### Action item
Up to and including the line containing "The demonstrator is", retype each line of the listing below exactly, beginning with the first.

### Data section
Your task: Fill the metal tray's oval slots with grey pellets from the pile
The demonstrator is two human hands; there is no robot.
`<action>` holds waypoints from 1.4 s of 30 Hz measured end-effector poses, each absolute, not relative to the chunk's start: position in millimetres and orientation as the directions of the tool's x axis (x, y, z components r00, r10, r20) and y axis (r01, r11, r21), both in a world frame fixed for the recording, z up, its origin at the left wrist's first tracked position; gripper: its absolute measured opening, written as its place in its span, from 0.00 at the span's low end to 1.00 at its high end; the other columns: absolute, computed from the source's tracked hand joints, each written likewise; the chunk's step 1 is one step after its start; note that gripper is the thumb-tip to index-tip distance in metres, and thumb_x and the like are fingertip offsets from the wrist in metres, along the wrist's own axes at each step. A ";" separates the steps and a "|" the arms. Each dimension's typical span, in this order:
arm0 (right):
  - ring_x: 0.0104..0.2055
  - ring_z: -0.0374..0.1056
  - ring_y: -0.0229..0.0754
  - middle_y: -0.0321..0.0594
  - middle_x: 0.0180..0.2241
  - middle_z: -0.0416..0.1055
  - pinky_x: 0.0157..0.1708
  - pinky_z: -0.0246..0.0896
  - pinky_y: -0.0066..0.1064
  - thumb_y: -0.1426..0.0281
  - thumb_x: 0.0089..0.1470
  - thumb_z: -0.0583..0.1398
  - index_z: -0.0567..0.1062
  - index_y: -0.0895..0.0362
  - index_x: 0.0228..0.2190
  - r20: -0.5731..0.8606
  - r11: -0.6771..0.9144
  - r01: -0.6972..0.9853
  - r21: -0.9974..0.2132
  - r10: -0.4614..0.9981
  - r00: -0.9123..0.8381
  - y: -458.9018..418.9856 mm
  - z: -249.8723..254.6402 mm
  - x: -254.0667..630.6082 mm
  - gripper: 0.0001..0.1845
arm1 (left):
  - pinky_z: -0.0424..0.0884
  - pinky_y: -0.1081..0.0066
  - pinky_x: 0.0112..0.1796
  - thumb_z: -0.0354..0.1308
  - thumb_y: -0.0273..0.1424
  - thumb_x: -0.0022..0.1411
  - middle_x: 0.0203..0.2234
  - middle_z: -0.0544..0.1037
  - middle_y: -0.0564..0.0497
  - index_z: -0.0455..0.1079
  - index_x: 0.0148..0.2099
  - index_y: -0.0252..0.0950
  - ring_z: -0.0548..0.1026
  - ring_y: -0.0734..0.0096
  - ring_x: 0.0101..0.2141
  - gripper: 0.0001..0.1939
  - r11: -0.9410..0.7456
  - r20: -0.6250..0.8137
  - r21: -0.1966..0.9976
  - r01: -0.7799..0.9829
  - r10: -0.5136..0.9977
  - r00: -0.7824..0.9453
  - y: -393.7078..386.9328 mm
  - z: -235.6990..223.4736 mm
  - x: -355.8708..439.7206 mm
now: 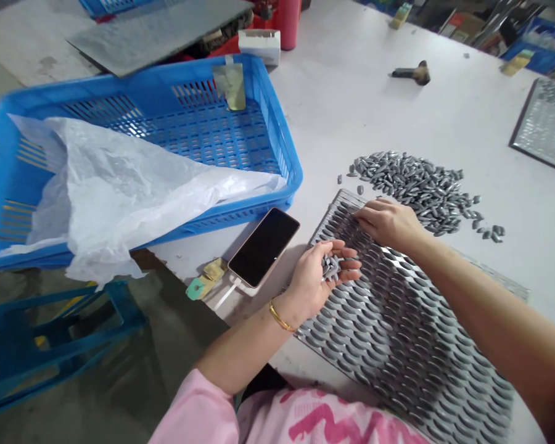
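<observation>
Left hand (311, 285) cups grey pellets (330, 268), palm up, as open right hand (388, 225) rests on a dimpled metal tray (398, 333), beside a pellet pile (414, 191) on the table (337, 123).

The white counter (351, 123) carries a blue plastic crate (277, 148), a smartphone (263, 246), a heap of grey metal pellets (411, 191) and a dimpled metal tray (398, 345).
</observation>
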State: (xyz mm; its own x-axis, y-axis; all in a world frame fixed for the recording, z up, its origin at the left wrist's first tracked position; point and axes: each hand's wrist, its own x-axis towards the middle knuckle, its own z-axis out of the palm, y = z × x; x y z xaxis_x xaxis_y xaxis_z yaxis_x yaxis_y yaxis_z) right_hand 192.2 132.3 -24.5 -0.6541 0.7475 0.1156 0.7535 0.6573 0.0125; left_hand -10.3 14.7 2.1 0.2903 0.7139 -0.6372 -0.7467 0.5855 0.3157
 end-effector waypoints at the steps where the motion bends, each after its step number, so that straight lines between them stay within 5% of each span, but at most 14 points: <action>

### Your response
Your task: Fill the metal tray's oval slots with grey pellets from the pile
The demonstrator is two human hands; there is no robot.

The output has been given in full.